What to work on
Scan the data below and pick out the lines containing the word "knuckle".

The data
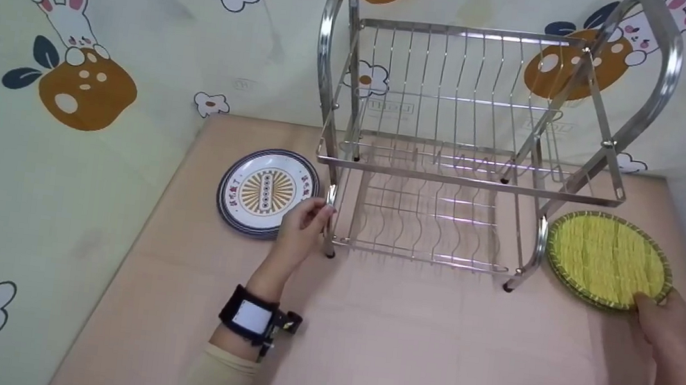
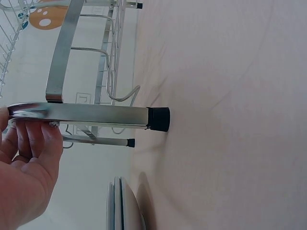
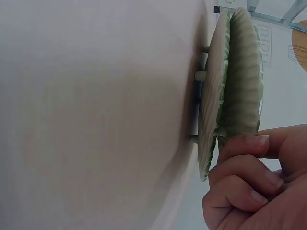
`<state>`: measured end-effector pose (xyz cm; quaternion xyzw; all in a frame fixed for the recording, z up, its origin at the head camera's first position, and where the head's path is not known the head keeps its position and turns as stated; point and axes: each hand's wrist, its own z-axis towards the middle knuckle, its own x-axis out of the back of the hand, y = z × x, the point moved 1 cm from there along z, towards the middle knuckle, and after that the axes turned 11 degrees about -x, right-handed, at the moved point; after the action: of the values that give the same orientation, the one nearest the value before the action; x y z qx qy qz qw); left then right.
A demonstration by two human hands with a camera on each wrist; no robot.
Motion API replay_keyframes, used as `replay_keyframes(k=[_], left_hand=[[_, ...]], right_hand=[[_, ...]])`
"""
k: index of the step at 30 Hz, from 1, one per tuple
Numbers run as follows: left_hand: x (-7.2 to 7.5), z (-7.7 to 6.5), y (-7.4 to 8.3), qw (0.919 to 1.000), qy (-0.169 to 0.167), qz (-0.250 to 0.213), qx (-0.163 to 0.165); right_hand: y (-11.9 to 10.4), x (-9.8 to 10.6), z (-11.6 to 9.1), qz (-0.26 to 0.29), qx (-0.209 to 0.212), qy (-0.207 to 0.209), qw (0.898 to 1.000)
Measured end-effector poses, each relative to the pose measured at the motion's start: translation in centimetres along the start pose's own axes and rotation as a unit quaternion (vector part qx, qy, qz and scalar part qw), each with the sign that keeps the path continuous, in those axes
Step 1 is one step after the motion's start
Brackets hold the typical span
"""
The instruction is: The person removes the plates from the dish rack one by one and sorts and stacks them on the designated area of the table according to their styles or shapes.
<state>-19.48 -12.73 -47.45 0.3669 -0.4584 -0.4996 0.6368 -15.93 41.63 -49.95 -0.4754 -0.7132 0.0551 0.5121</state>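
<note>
A two-tier metal dish rack [image 1: 470, 182] stands toward the back of the table. My left hand [image 1: 302, 223] holds its front left leg [image 2: 96, 114], with the thumb on one side and the fingers on the other. Right of the rack lies a round yellow-green woven mat [image 1: 609, 261], over a second woven piece [image 3: 213, 96] with small feet. At the near right edge, my right hand [image 1: 668, 317] pinches the upper mat, thumb on top and fingers beneath. In the right wrist view, a wedge-shaped gap shows between the two woven pieces.
Left of the rack is a short stack of white, blue-rimmed plates [image 1: 250, 169], close to my left hand. The pink-covered table [image 1: 415, 349] meets a wall [image 1: 142, 195] printed with rabbits and flowers. Both wrists carry strapped cameras.
</note>
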Motion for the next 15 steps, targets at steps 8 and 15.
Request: replay_keyframes(k=[8, 15], left_hand=[[0.3, -0.2, 1.6, 1.0000, -0.007, 0.000, -0.004], [0.4, -0.2, 1.7, 1.0000, -0.006, -0.002, 0.004]], right_hand=[[0.4, -0.1, 0.4, -0.049, 0.004, -0.012, 0.999], [0.1, 0.0, 0.7, -0.059, -0.004, -0.020, 0.998]])
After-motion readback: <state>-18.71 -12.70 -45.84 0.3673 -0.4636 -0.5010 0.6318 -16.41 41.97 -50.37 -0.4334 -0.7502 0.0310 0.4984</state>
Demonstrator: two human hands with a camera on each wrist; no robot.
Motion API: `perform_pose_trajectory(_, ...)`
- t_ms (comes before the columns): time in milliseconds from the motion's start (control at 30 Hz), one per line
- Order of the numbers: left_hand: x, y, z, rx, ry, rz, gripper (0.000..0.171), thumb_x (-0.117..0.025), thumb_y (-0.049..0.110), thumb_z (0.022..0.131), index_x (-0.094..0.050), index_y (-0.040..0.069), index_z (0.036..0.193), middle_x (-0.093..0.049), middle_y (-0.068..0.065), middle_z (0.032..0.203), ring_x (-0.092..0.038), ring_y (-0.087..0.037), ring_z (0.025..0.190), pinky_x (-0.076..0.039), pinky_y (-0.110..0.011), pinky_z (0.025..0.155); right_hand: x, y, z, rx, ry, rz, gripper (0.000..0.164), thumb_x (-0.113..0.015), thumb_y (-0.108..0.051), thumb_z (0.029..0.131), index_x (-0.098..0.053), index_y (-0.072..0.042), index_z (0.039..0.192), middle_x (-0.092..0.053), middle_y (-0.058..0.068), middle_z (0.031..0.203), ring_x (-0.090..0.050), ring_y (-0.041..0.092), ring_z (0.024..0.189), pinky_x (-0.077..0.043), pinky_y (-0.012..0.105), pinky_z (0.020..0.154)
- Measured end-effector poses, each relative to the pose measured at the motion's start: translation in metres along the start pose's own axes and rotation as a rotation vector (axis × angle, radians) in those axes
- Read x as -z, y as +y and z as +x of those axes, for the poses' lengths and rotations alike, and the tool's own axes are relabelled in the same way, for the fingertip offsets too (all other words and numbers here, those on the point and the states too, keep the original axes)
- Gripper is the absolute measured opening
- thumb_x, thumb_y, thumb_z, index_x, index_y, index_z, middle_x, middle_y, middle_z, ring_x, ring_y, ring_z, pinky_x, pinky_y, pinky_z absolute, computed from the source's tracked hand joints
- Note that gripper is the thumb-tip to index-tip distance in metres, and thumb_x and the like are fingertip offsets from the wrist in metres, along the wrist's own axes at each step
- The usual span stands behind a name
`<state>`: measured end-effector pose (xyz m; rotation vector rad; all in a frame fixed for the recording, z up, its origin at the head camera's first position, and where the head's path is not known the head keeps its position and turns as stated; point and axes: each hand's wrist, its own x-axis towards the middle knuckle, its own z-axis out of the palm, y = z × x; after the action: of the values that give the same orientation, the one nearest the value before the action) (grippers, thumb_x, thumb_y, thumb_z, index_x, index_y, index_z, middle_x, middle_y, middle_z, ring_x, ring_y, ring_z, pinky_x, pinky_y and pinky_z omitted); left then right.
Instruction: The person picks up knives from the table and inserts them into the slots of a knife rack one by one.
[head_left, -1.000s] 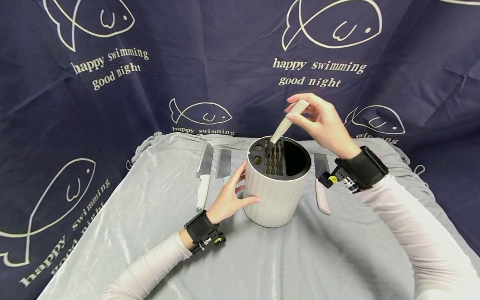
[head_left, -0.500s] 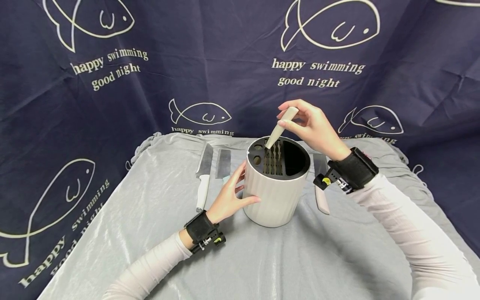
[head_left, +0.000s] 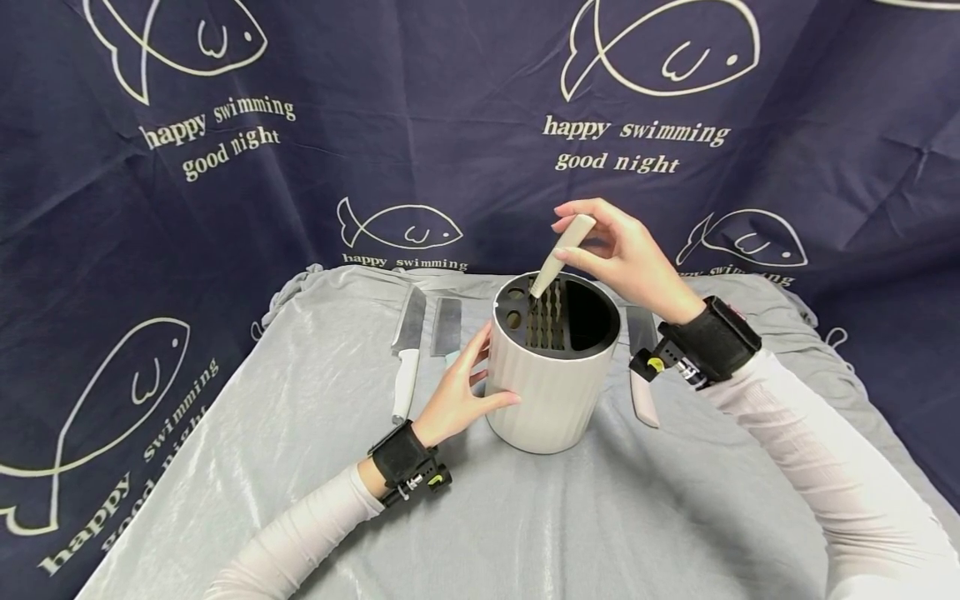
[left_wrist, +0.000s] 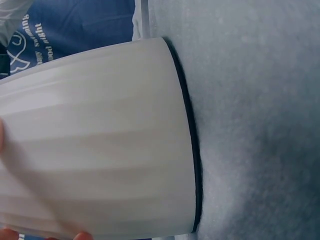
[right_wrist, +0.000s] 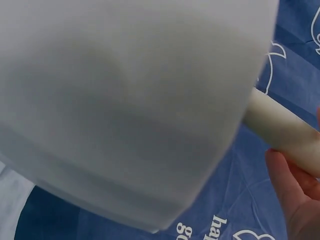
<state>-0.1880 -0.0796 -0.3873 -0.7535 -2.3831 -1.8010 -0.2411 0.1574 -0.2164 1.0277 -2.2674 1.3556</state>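
A white ribbed knife block [head_left: 547,400] with a black slotted top stands upright on the cloth. My left hand [head_left: 457,404] holds its left side, thumb on the front and fingers reaching round the side. Between the thumb and fingers of my right hand [head_left: 633,258] is the cream handle of a knife [head_left: 564,254]. That handle leans to the right, its lower end at the wavy slots; the blade is hidden in the block. In the right wrist view the block [right_wrist: 125,110] fills much of the picture, with the knife handle [right_wrist: 282,127] beyond its edge.
Left of the block lie a white-handled knife [head_left: 406,375] and a broad-bladed knife [head_left: 447,329], its handle mostly hidden by my left hand. A pink-handled knife [head_left: 643,396] lies on the right. Behind the grey cloth [head_left: 525,533] hangs a dark blue curtain [head_left: 480,150].
My right hand has moved left and down with the knife, bringing its handle's lower end to the left part of the slots. The last half second shows almost no motion; my left hand stays put.
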Motion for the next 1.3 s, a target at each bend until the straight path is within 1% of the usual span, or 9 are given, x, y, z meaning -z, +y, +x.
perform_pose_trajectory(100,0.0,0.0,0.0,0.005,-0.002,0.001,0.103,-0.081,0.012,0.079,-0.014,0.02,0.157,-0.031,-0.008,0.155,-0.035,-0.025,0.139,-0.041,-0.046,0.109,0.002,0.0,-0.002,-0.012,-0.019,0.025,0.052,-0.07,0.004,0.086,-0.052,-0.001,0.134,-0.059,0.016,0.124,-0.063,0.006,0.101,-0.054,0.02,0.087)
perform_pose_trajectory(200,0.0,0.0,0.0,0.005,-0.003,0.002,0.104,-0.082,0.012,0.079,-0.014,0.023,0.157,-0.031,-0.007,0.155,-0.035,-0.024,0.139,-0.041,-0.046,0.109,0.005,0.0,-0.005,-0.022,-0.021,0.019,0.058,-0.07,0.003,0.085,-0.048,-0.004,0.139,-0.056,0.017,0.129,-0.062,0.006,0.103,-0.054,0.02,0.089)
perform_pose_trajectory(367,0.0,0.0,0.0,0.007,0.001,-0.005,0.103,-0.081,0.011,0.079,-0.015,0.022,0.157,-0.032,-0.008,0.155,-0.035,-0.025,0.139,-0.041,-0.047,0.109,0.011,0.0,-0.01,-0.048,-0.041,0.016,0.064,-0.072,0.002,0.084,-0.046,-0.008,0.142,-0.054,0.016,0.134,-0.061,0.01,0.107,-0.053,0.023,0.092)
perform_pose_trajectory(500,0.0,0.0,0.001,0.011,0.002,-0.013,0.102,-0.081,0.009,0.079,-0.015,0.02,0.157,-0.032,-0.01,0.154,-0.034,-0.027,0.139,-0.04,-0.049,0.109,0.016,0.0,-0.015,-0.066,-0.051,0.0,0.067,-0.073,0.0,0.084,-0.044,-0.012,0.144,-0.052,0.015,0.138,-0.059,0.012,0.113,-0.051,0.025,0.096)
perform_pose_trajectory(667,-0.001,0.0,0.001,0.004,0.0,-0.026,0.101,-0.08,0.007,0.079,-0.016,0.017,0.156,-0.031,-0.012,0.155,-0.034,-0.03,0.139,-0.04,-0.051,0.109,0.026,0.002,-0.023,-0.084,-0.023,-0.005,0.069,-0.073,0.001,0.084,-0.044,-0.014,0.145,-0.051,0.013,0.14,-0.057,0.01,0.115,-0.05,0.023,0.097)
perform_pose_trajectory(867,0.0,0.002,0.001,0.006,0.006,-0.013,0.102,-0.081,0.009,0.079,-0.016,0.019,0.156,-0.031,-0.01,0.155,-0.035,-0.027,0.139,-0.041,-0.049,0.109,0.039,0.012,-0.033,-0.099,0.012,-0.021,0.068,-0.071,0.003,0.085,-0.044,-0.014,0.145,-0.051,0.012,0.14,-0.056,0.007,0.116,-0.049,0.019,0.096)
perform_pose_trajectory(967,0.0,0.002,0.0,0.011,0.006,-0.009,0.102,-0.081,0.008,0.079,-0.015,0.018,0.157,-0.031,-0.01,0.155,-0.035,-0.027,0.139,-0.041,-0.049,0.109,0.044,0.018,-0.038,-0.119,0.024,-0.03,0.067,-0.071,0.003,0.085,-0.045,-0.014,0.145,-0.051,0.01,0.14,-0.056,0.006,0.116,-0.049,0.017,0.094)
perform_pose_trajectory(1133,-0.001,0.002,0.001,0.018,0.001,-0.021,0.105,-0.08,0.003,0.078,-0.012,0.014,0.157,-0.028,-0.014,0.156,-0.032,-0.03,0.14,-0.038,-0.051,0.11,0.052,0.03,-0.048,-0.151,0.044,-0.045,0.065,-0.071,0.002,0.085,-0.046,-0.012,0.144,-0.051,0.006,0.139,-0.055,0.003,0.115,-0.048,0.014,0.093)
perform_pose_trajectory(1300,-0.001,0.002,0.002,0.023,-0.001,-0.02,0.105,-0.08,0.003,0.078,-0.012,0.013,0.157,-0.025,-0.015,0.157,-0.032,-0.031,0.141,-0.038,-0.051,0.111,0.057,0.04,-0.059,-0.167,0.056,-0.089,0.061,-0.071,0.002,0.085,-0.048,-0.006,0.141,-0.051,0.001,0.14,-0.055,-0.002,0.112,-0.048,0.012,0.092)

Solution for this exercise
`<state>`: measured end-effector pose (xyz cm; quaternion xyzw; all in a frame fixed for the recording, z up, its origin at the head camera's first position, and where the head's path is not known the head keeps its position and turns as stated; point and axes: each hand's wrist, its own z-axis towards the middle knuckle, its own x-axis out of the back of the hand, y = z × x, the point moved 1 cm from there along z, towards the middle knuckle, and after that the axes turned 11 degrees about -x, right-handed, at the moved point; after the action: of the values that give the same orientation, the one nearest the value before the action; x y z qx qy qz qw); left then right.
`<state>`: measured end-effector pose (xyz m; rotation vector rad; all in a frame fixed for the recording, z up, its origin at the head camera's first position, and where the head's path is not known the head keeps its position and turns as stated; point and axes: each hand's wrist, its own x-axis towards the middle knuckle, its own z-axis out of the palm, y = z × x; after the action: of the values that give the same orientation, the one nearest the value before the action) (grippers, thumb_x, thumb_y, thumb_z, index_x, index_y, index_z, middle_x, middle_y, middle_z, ring_x, ring_y, ring_z, pinky_x, pinky_y and pinky_z omitted); left then right.

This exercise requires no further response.